(Your objective) Repeat word for word the opening stretch of the entries, from the first line through the line containing "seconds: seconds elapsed".

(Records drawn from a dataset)
· · · · ·

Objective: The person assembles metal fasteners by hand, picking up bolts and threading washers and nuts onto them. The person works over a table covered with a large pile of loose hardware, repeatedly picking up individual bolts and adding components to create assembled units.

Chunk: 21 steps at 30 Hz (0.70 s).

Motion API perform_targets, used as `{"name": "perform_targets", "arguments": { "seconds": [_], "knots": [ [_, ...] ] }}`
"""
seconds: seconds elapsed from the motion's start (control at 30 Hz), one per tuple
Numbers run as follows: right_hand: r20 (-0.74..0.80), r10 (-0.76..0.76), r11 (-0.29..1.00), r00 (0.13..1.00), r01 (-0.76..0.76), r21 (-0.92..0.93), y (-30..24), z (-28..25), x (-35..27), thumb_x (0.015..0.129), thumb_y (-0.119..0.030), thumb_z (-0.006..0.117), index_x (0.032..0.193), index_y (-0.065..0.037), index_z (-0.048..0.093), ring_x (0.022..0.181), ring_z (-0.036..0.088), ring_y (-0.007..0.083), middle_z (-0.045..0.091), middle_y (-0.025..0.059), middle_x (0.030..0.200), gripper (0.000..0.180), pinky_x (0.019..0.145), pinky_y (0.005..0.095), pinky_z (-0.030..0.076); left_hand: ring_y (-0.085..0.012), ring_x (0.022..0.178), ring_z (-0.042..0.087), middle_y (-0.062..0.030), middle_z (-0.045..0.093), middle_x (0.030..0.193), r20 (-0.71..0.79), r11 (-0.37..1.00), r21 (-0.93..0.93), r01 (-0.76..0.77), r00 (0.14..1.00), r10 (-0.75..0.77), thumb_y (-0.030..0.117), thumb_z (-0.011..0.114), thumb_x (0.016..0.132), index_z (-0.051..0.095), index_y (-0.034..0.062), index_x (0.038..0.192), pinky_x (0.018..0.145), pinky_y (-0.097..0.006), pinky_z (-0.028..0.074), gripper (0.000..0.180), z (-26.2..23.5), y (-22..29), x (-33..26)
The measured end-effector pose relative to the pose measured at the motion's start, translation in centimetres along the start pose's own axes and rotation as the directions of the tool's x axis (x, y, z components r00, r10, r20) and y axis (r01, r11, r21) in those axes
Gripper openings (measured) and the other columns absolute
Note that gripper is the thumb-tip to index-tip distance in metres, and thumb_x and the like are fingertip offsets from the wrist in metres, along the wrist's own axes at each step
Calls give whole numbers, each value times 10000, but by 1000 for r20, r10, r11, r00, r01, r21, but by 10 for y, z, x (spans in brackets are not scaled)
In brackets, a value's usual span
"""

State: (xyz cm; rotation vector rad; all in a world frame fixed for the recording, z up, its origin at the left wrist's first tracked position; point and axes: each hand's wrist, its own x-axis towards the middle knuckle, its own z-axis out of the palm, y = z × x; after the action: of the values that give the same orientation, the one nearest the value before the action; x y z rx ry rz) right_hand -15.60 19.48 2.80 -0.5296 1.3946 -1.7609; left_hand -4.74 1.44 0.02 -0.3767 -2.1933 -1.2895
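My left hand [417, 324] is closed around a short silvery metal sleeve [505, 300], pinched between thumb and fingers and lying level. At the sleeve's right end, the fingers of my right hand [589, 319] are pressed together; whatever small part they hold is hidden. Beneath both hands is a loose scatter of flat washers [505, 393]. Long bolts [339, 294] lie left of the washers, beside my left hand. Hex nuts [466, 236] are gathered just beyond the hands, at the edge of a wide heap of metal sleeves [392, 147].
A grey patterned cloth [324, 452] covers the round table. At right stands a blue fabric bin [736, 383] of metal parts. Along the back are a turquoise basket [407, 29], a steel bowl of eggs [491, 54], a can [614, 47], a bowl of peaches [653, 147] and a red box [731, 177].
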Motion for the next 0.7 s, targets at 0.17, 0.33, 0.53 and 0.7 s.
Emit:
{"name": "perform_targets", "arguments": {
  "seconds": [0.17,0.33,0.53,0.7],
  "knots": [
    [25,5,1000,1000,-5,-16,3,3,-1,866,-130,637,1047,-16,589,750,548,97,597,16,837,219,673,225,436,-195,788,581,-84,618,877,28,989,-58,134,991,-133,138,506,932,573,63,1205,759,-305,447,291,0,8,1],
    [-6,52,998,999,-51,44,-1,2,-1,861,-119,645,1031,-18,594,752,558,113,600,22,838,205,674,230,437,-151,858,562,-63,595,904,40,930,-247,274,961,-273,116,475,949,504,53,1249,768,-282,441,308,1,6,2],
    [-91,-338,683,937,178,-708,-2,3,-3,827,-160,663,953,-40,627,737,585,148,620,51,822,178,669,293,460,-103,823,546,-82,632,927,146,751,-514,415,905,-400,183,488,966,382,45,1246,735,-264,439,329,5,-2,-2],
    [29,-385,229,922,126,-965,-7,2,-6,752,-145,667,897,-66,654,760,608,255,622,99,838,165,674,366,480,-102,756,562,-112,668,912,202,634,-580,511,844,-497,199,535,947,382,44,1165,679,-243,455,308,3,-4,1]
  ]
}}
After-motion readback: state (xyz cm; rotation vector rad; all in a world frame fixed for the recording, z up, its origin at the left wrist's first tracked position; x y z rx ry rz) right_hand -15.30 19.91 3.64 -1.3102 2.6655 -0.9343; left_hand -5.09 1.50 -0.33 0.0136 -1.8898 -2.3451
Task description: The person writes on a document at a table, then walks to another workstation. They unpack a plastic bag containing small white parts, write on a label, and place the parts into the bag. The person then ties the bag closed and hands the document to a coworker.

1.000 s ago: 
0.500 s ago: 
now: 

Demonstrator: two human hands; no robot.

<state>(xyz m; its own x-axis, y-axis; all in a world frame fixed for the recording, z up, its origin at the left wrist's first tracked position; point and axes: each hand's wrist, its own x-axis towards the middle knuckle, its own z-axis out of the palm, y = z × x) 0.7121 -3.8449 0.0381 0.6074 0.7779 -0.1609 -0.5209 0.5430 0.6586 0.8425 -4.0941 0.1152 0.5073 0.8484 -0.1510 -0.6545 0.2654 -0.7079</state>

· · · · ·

(Answer space)
Objective: The person assembles metal fasteners by hand, picking up bolts and threading washers and nuts onto them. The person works over a table covered with a large pile of loose hardware, repeatedly picking up individual bolts and adding components to create assembled units.

Chunk: 21 steps at 30 Hz (0.70 s).

Motion API perform_targets, used as `{"name": "perform_targets", "arguments": { "seconds": [_], "knots": [ [_, ...] ] }}`
"""
seconds: seconds elapsed from the motion's start (control at 30 Hz), one per tuple

The output for this exercise is now complete.